Appropriate teenage dating behavior
I’ll part with a picture of myself and my teenage boys. I love their goodness, their thoughtfulness, and though they’ve got much learning in the art of communication ahead of them, I know they will figure it out. Dating is an important aspect of life…you gotta do it!As much as I adore them, and secretly wish they don’t grow up and leave me, I want them to spread their wings, and eventually get married, and you can’t do that without dating!I can’t wait to meet the girls they will bring home, and get to know them, and watch how they shape my boys into men with their relationships.I’m going to try my best to not be “that crazy mom” who is trying to hard, and cross my fingers that my future daughters-in-law will see me as a friend and confidant as well.Though I’m VERY excited to talk about it, I have to also be very careful, to respect my children, and their privacy. I think she was flattered, maybe thought the boy was cute, but she knew she wasn’t up for that, and had an easy fall back of “I’m not allowed to.”In my head, I was kinda like….”well, you could have…” and thought it was sweet, but after thinking about it more, I was very impressed with her for being so mature.She had told me months later that her friends that “went out” with a boy (mind you, this is 4th grade) it got complicated and awkward, and she felt bad for them.I still feel like a teen, and having had the opportunity to teach teens last year and this year in a Bible study class, they have become my favorite people to hang out with.

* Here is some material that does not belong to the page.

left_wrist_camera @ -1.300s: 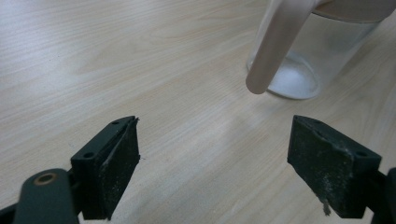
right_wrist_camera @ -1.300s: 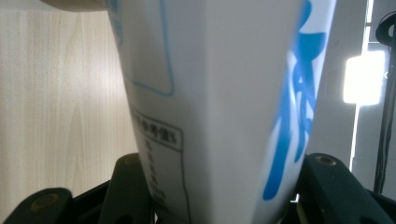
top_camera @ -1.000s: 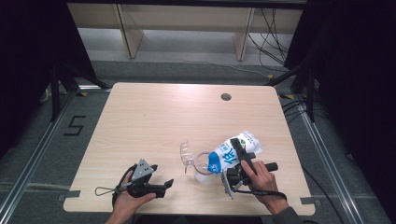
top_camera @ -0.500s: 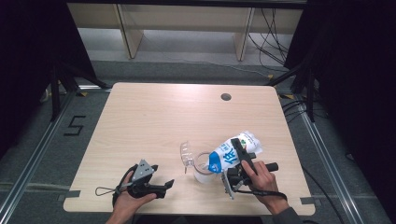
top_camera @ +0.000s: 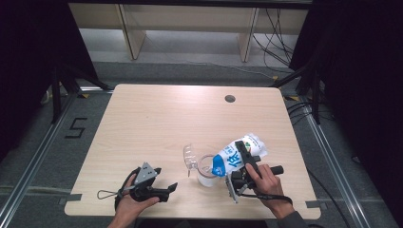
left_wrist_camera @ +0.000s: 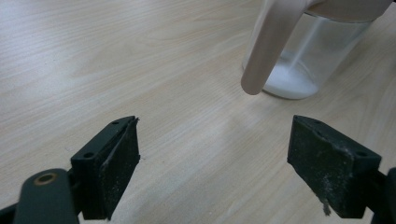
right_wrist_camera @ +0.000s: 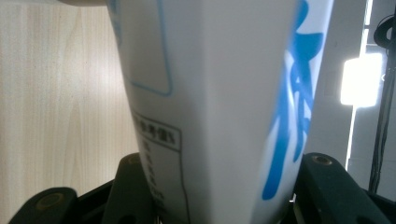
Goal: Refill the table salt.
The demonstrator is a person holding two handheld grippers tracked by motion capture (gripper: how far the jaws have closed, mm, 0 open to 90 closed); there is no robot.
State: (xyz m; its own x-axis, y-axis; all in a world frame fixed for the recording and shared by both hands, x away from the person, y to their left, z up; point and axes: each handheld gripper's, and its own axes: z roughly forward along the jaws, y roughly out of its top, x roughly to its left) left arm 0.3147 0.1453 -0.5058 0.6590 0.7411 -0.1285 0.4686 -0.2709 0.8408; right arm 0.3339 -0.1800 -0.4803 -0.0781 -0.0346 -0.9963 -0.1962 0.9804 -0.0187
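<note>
Pouring under way: right hand-held gripper (top_camera: pixel 243 164) clenched around white-and-blue bag (top_camera: pixel 236 156), tipped over clear measuring cup (top_camera: pixel 205 170) just beside it on worktop (top_camera: pixel 157 118). Thin white layer already in cup; most filling seemingly left. Left hand-held gripper (top_camera: pixel 167 189) released, idle, aimed toward cup.

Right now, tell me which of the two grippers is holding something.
The right gripper: it is clamped on the tilted white-and-blue carton over the clear cup. The left gripper is open with nothing between its jaws.
</note>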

Our family rule is that dating starts at the age of 16. Couples can form as early as elementary school, and though it’s fairly innocent at that age, and definitely not considered “dating” in my mind, it’s one of the things that as parents we can be supportive of it, on the fence, or against it.
I see intimacy as something special meant for husband and wife.I talk with them about all things sex, we discuss how babies are made at the dinner table with all of our children together, because I want them to know that is off limits to discuss with me.They will jokingly say, “mom’s going to talk about this stuff again…” with a teasing eye roll or something, and I’m ok with that.I recognize that a lot of people in this world disagree, but I’m grateful I was raised with this, and I hope my children will do the same.Either way, I will love and support, and encourage them every step of the way.